┌────────
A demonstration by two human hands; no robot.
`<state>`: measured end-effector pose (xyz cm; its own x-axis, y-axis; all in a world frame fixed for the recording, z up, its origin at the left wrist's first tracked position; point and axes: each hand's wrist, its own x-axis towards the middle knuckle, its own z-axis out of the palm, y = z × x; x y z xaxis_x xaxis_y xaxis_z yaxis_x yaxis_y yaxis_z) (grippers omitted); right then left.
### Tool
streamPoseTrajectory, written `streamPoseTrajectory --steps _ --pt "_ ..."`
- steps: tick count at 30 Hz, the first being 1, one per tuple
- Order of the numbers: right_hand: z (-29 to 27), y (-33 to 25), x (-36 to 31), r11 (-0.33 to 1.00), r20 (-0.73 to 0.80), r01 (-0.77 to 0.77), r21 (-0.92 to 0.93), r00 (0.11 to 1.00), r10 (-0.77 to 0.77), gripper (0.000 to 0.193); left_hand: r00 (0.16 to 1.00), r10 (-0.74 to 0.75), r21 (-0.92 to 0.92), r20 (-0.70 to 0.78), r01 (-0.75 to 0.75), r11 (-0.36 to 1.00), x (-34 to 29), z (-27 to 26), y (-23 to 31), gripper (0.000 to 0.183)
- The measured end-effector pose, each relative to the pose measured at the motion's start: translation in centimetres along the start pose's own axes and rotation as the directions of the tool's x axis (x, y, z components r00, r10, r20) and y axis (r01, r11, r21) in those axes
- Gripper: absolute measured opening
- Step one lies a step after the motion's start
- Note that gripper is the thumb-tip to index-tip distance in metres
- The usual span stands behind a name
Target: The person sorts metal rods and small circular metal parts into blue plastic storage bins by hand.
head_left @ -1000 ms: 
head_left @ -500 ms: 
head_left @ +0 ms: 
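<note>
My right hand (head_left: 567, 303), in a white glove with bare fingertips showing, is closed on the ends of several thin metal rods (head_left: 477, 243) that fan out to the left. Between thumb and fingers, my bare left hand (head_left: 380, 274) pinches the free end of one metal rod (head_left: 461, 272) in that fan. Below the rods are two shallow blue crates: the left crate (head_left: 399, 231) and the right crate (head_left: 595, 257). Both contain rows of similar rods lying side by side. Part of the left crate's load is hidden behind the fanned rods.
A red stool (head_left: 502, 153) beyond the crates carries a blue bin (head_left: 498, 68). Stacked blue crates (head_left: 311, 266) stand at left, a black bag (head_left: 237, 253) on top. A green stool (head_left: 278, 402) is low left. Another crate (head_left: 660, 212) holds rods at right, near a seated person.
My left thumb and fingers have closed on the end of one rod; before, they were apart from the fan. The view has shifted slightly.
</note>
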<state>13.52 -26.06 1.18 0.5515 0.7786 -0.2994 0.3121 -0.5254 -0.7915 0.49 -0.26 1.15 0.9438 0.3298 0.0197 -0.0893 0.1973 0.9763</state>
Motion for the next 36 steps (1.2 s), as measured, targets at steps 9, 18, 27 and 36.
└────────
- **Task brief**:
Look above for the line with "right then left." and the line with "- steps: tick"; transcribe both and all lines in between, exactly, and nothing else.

- **Result**:
`<state>`: measured end-effector pose (xyz cm; its own x-axis, y-axis; all in a world frame fixed for the recording, z up, its origin at the left wrist's first tracked position; point and axes: each hand's wrist, its own x-axis towards the middle knuckle, its own z-axis out of the palm, y = z × x; x y z xaxis_x xaxis_y xaxis_z yaxis_x yaxis_y yaxis_z) (grippers omitted); right then left.
### Tool
streamPoseTrajectory, written `streamPoseTrajectory --steps _ --pt "_ ..."`
- steps: tick count at 30 Hz, the first being 1, one per tuple

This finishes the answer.